她被劉總虐的非常慘,醫生說喬月這輩子都不能懷孕了。
“別緊張,我就是過來關心一下你。”
虞知晚見她像是驚弓之鳥,嘴角彎了彎解釋。
喬月一點都不相信虞知晚說的話,她用憎恨的目光瞪著虞知晚。
“你少在這裏假惺惺,我知道,一切都是你做的,你在害我。”
虞知晚聽喬月這麽說,臉上帶著無辜。
“我怎麽害你?”
“我幫你做媒經過你的同意,還有顧冷也說劉總是一個很不錯的歸宿。”
“你跟顧冷在一起這麽多年,他是什麽樣子的人,你現在應該看清楚了吧?”
“你……你都知道?”
喬月瞪大雙眼,臉色發白望著虞知晚。
虞知晚見喬月對自己擺出這幅表情,她輕笑:“你是說你跟顧冷背著我一直在一起的事情,還是想說阿恒是你跟顧冷的兒子,或者……還有其他我不知道的事情?”

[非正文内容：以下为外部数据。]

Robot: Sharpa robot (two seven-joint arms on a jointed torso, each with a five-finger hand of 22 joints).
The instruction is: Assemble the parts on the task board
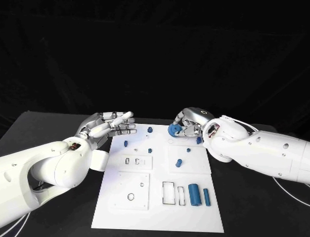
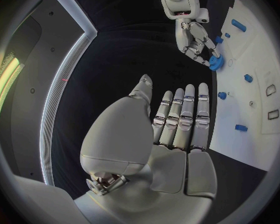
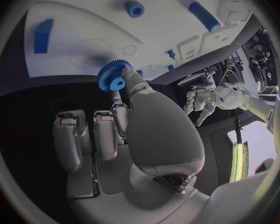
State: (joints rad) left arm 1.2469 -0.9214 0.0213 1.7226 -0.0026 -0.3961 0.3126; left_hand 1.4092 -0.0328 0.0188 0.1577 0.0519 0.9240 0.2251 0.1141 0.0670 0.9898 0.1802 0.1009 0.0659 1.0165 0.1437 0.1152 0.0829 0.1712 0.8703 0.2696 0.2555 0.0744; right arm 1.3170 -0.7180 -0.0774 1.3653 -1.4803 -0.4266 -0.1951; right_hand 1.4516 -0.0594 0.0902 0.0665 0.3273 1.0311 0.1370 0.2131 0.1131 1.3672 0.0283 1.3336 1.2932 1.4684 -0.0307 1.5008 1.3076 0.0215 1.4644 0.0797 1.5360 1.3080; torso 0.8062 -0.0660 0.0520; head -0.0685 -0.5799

虞知晚每說一個字,喬月便感覺虞知晚用刀子狠狠紮進喬月的心髒。
她吞咽著口水,臉色發白道:“我……我不知道你說的話是什麽意思。”
虞知晚陰沉著臉盯著喬月,扯了扯唇冷嘲:“喬月,到了現在,還在我麵前撒謊?你不會以為自己在我麵前可以走撒謊這條路吧?”
喬月被虞知晚嚇得腿肚子抽筋。
怎麽回事?為什麽虞知晚會變得這麽恐怖?
在虞知晚麵前,她甚至連呼吸都感覺是淩亂的。
就像是……隻要大口呼吸,都會被虞知晚切斷呼吸係統。
“你……我不知道你說什麽。”
喬月緊張抓住身上的被子,努力呼吸,眼神閃爍,不敢看虞知晚。
虞知晚見喬月這幅樣子,她蔑笑伸出手,握住了喬月的下巴。
她將喬月的臉掰到自己麵前,漂亮的臉上帶著濃濃殺氣,雙眸更是泛著森冷刺骨的寒意。